- _Data provided_
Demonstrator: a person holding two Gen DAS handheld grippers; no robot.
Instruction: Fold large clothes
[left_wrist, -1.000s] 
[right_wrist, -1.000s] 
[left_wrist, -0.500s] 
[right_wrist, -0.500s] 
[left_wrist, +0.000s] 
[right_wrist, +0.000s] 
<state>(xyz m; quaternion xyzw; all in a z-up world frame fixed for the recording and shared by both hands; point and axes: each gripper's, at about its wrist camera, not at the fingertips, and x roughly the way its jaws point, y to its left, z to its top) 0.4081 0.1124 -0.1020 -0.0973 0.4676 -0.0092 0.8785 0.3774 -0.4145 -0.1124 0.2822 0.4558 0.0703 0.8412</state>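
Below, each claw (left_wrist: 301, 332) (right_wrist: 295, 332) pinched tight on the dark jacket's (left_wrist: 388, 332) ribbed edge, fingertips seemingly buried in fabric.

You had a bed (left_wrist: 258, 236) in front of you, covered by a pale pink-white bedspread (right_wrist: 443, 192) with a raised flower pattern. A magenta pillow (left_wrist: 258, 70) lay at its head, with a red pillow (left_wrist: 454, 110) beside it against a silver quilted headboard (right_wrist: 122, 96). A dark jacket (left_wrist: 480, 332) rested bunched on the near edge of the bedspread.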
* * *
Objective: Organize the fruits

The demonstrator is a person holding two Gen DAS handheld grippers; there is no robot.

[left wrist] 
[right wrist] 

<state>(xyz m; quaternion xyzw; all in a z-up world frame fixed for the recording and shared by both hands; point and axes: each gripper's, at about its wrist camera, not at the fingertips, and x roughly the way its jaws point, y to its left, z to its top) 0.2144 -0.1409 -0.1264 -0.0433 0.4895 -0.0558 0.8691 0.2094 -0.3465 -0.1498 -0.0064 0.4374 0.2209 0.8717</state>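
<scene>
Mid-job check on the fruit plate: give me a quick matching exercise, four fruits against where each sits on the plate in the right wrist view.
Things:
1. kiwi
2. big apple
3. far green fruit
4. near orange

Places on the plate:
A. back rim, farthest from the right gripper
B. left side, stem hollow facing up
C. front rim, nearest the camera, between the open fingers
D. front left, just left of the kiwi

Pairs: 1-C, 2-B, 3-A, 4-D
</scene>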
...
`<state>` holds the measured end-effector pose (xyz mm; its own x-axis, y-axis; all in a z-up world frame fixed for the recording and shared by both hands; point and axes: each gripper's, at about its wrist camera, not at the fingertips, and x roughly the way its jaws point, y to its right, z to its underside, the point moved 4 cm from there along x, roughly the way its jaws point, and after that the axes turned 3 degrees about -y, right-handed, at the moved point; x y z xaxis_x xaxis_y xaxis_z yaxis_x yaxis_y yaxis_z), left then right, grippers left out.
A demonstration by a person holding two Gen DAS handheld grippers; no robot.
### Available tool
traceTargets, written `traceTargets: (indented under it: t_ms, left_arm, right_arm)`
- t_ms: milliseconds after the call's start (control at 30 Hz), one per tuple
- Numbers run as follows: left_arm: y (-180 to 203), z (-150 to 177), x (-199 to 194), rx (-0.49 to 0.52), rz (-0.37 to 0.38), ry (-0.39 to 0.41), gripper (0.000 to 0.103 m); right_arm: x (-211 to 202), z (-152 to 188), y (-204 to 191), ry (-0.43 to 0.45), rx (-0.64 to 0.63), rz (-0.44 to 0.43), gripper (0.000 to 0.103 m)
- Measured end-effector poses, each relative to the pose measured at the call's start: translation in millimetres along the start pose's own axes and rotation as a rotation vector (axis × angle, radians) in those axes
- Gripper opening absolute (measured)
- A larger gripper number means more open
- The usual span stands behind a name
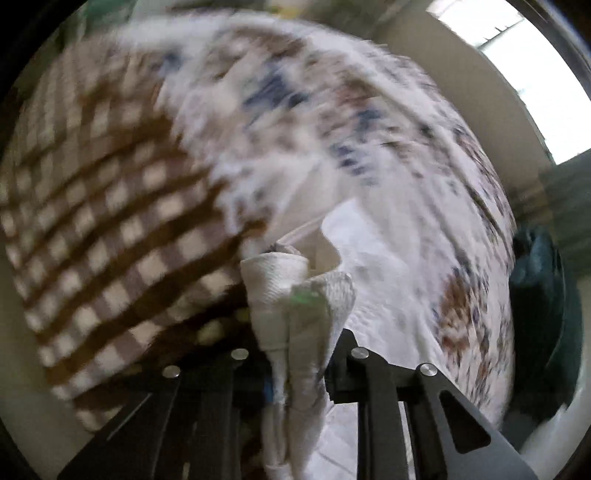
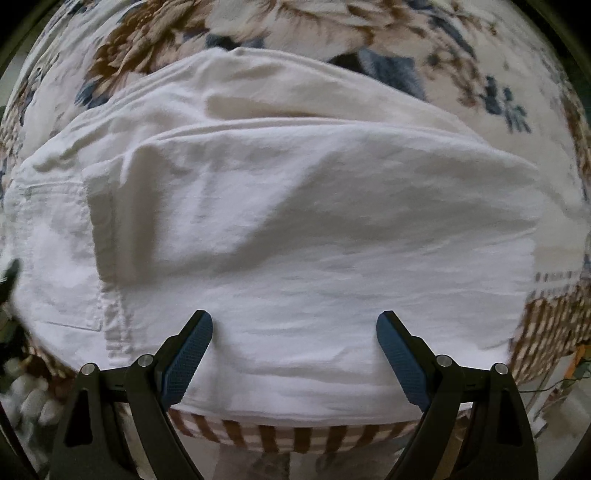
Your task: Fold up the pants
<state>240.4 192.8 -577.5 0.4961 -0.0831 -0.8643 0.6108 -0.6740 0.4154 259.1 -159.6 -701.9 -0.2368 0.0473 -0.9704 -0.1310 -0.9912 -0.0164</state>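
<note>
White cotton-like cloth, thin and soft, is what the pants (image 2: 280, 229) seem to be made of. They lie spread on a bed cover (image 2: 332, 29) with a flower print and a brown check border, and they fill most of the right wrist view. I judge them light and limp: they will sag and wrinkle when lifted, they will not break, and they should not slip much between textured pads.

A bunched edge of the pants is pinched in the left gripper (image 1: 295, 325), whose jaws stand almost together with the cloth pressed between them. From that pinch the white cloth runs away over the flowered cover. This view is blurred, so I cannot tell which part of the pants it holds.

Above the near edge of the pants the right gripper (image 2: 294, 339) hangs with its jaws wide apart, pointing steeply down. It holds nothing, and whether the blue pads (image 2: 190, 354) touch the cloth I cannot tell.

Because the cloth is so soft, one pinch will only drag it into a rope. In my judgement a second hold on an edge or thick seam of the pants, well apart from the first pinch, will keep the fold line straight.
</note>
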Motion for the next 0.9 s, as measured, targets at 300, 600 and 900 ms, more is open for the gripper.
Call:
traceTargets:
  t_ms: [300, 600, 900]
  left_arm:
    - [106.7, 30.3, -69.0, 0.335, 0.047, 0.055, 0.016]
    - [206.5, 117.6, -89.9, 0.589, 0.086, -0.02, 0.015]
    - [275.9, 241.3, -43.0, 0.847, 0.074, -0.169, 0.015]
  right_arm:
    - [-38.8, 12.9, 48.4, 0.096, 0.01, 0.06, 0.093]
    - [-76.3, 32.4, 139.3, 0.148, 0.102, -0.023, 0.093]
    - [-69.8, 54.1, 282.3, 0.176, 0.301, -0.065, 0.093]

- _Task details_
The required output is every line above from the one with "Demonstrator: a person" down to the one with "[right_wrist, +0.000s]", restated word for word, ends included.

- _Written reply_
Demonstrator: a person holding two Gen DAS handheld grippers; no robot.
Instruction: Fold large clothes
[left_wrist, -1.000s] 
[right_wrist, -1.000s] 
[left_wrist, -0.500s] 
[right_wrist, -0.500s] 
[left_wrist, +0.000s] 
[right_wrist, +0.000s] 

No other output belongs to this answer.